Vu le nombre d’attentats perpétrés depuis 2012, cette capacité de détection n'a pas progressé ?

Les modes opératoires évoluent mais la nouveauté par rapport à 2012, c'est la massification. On voit bien que Merah a initié une forme de djihadisme, sociologiquement et psychologiquement il préfigure des profils qui arriveront. Mais la difficulté aujourd’hui c'est la massification de cette menace, avec un arrière-plan qui a évolué. Merah, c'était le Pakistan et l'Afghanistan. Aujourd’hui c'est la Syrie.

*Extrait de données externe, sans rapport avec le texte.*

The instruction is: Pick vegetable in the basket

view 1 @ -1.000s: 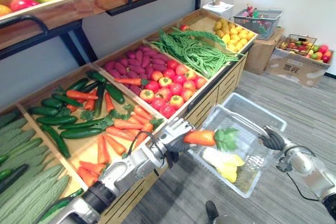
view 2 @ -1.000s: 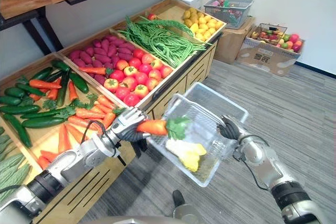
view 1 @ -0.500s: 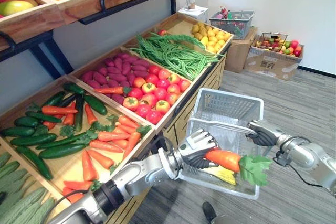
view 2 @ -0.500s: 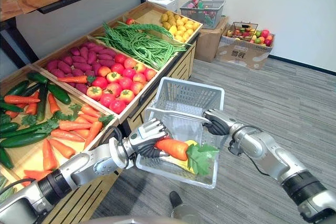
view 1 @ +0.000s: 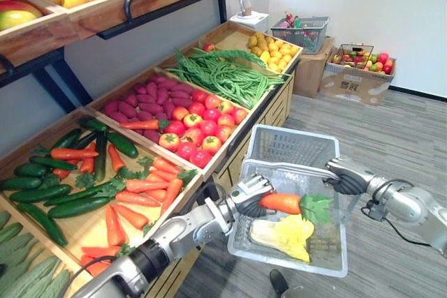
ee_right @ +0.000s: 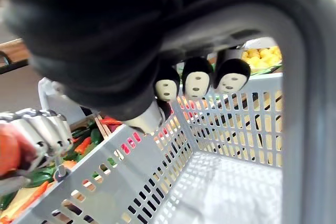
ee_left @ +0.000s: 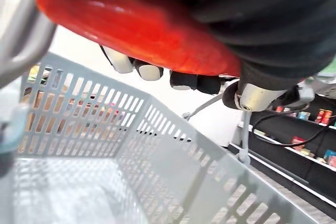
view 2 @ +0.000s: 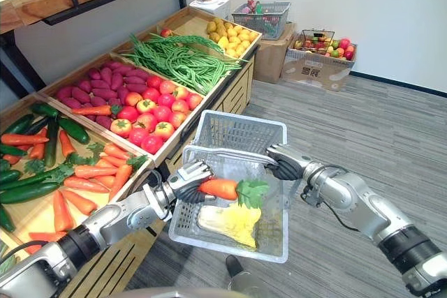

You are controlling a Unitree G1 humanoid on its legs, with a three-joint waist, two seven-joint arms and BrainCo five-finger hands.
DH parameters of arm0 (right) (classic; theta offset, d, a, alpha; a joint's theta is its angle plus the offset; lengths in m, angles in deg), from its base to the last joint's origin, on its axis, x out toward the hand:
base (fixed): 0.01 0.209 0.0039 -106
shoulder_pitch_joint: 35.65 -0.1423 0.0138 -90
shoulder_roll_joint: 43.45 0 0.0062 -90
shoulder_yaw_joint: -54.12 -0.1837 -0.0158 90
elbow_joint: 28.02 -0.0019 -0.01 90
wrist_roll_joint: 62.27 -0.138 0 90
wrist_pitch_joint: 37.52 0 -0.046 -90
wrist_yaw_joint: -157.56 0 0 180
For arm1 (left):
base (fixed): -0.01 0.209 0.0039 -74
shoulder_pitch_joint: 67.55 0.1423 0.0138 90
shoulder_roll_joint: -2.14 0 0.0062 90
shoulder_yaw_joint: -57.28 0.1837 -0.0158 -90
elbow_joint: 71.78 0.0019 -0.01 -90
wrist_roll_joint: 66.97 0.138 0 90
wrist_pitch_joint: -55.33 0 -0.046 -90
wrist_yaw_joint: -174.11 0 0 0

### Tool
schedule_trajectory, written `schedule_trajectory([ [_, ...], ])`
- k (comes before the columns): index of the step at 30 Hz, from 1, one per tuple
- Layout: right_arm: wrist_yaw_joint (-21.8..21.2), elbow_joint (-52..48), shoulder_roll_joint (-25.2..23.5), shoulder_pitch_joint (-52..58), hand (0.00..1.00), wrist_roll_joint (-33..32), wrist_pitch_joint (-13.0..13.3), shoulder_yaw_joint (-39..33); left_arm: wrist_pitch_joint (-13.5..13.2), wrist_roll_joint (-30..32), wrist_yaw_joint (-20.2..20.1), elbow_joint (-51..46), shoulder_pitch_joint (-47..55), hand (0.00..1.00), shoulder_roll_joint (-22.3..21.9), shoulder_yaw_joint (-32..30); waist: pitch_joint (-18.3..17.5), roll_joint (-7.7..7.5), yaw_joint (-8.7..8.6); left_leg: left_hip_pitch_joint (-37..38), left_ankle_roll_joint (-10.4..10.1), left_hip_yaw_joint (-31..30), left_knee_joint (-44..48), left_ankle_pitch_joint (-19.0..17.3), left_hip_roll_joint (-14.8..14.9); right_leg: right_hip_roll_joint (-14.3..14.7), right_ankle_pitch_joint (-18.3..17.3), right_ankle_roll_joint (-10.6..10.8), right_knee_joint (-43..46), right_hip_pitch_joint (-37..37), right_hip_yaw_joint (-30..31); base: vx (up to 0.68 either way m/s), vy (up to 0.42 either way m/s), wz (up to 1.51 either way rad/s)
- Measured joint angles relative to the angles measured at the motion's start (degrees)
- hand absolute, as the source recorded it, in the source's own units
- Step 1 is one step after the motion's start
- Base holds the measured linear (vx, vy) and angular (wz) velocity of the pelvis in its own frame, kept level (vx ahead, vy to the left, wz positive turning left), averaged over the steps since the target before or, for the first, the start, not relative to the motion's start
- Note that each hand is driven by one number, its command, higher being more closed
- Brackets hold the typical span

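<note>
Wooden produce bins line the stand beside grey flooring. The left hand grips 1 carrot just above the basket. The right hand carries the basket, fingers curled round its handle. Released too high, the carrot could bounce off the yellow vegetable or swing the hanging basket.

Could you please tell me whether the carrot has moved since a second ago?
Yes: the carrot, in the left robot hand, has moved farther out from the carrot crate and is now over the basket.
</note>
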Motion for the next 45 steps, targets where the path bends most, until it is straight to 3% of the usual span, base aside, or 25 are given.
schedule_trajectory([
  [9, -0.7, -0.1, -0.4, -1.2, 1.0, -2.2, -0.2, 2.1, 1.5, 5.0, 0.0, 11.1, 0.0, 1.0, -4.2, -0.2, 0.0, -0.09, -1.03, 0.1, 0.3, 1.6, 0.1, -0.1, -0.2, 0.4, 0.0, 0.0, -0.3, -0.7, 1.3, -0.01, -0.008, -0.08],
  [26, -1.9, -0.1, -1.9, -2.5, 1.0, -2.2, -0.6, 4.2, 2.5, 5.0, 0.0, 16.5, -1.4, 1.0, -7.1, -0.2, 0.4, -0.27, -1.86, 0.1, 0.3, 2.1, 0.0, -0.1, -0.2, 0.6, 0.0, 0.0, -0.3, -1.0, 1.7, -0.03, -0.027, -0.02],
  [27, -1.9, -0.1, -2.0, -2.5, 1.0, -2.2, -0.6, 4.2, 2.5, 5.0, 0.0, 16.6, -1.7, 0.0, -7.1, -0.2, 0.6, -0.26, -1.98, 0.1, 0.3, 2.1, 0.0, -0.1, -0.2, 0.6, 0.0, 0.0, -0.3, -1.0, 1.7, 0.0, 0.0, 0.0],
  [33, -1.9, -0.1, -2.1, -3.4, 1.0, -2.2, -0.7, 4.2, 2.8, 5.0, 0.0, 18.3, -3.9, 0.0, -7.8, -0.2, 2.4, 0.07, -2.21, -0.1, 0.3, 1.9, -0.1, -0.1, -0.2, 0.6, 0.0, 0.0, -0.3, -1.1, 1.6, -0.03, -0.028, 0.01],
  [45, -1.9, 0.0, -2.5, -3.4, 1.0, -2.2, -0.7, 4.2, 3.7, 4.9, 0.0, 18.6, -3.9, 0.0, -8.6, -0.4, 2.6, 0.24, -2.18, -0.5, 0.5, 1.1, -0.2, 0.0, -0.3, 0.1, 0.0, 0.0, -0.3, -1.1, 0.9, 0.0, -0.001, 0.02],
])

Un problème de "massification", cela veut dire aussi qu'il est impossible de suivre à la trace tous les terroristes potentiels ?

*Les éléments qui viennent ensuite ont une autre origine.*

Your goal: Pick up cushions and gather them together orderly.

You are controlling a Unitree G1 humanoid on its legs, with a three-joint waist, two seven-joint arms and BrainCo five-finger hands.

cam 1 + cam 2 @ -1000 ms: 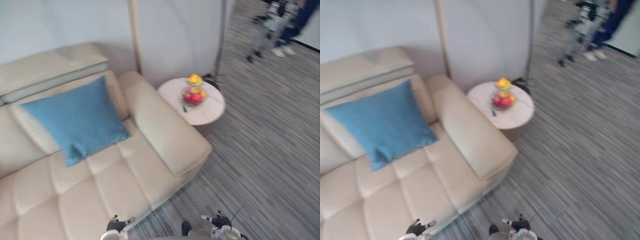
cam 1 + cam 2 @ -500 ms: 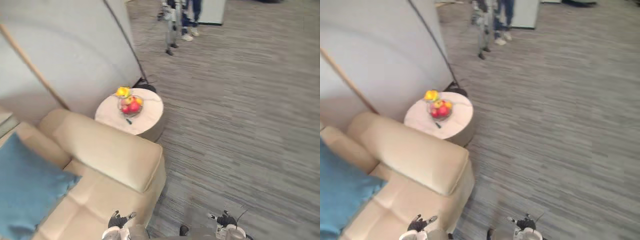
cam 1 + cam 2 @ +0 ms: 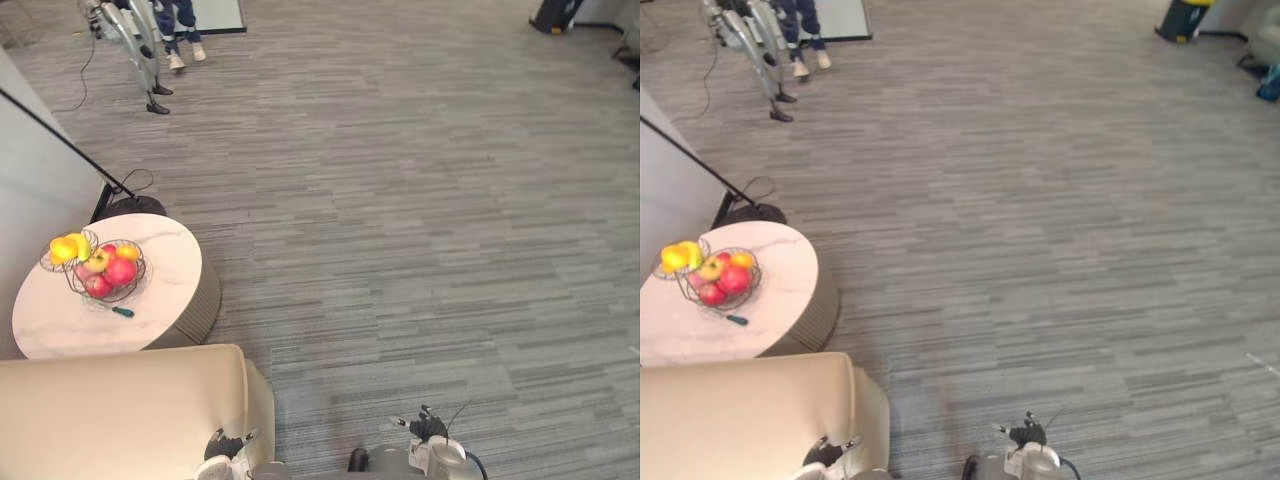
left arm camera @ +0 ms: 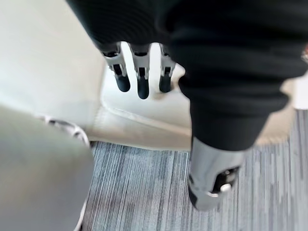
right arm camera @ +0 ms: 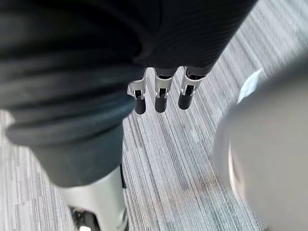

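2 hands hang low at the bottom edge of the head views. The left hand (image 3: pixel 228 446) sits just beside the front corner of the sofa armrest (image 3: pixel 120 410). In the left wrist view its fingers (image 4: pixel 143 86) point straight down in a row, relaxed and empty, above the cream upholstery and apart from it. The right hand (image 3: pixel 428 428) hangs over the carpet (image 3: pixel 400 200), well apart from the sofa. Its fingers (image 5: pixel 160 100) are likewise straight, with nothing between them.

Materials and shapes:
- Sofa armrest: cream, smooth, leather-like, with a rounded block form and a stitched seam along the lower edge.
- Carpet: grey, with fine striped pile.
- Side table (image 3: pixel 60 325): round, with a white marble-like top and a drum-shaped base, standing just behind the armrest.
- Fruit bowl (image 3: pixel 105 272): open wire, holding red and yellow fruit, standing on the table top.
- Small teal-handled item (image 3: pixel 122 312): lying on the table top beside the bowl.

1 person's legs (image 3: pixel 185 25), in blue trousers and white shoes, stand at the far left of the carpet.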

Les services de renseignements français estiment qu'environ 10.000 personnes posent problème en terme d'islam radical et peuvent à tout moment basculer dans la violence. On réalise que sur le suivi physique 24 heures sur 24, la DGSI ne peut suivre réellement qu'une quarantaine de cibles. Il faut donc s'astreindre à un balayage, comme un radar qui passe d'un objectif à une autre. Il faut ajouter à ce travail de terrain tout le suivi technique beaucoup plus important et qui représente, ce n'est pas un hasard, 10.000 personnes.

Depuis Merah, on s'est rendu compte qu'on pouvait être à la fois djihadiste, délinquant et criminel".

Vous pointez aussi le lien entre djihadisme et délinquance, le second étant le terreau du premier. On voit bien là le travail de fourmi des services de renseignements, de la police aussi...

Oui c'est frappant et là encore Merah illustre la réalité d'aujourdhui. Les statistiques de la Police Judiciaire évoquent le fait que la moitié des personnes impliquées dans le terrorisme ont un passé judiciaire, pas de la grande criminalité mais de la petite criminalité de rue, ce que faisait au début Merah. Et ces personnes n'ont jamais rompu avec leur milieu d'origine, contrairement au milieu des années 1990 où des petits délinquants avaient basculé dans l’islam radical mais avaient rompu avec leurs habitudes de vie. Depuis Merah, on s'est rendu compte qu'on pouvait être à la fois djihadiste, délinquant et criminel.

Merah était lié à Al Qaïda. Maintenant c'est Daesh, comment a t-on pu sous-estimer la montée en puissance d'un tel monstre ?

On n'a pas sous-estimé la menace djihadiste, la sonnette d'alarme a été tirée dès 2013-2014 par les services de renseignement. On avait en tête le World Trade Center de 2001, cette menace Al Qaïda qui existe toujours. Mais c'est vrai qu'on a sous-estimé la formation concurrente qui allait tout emporter, et Daesh a exercé une forme de fascination, grâce à sa propagande, auprès de jeunes Français.

Il faut sortir de l'état d'urgence".

En 2012 déjà, vous disiez "attention à l'équilibre entre le pouvoir des services de renseignements et les libertés individuelles". Cela fait un an et demi que nous vivons sous l'état d'urgence, et ce questionnement est pleinement d'actualité...

Il y a un véritable problème. Quand on dit "état d'urgence", on pense, si on reste en démocratie, "situation exceptionnelle". Il faudra sortir de cet état d’urgence. Oui, cela permet de faciliter le travail des policiers dans le temps de l'action juste après un attentat. Mais je suis beaucoup plus réticent à son inscription dans le temps".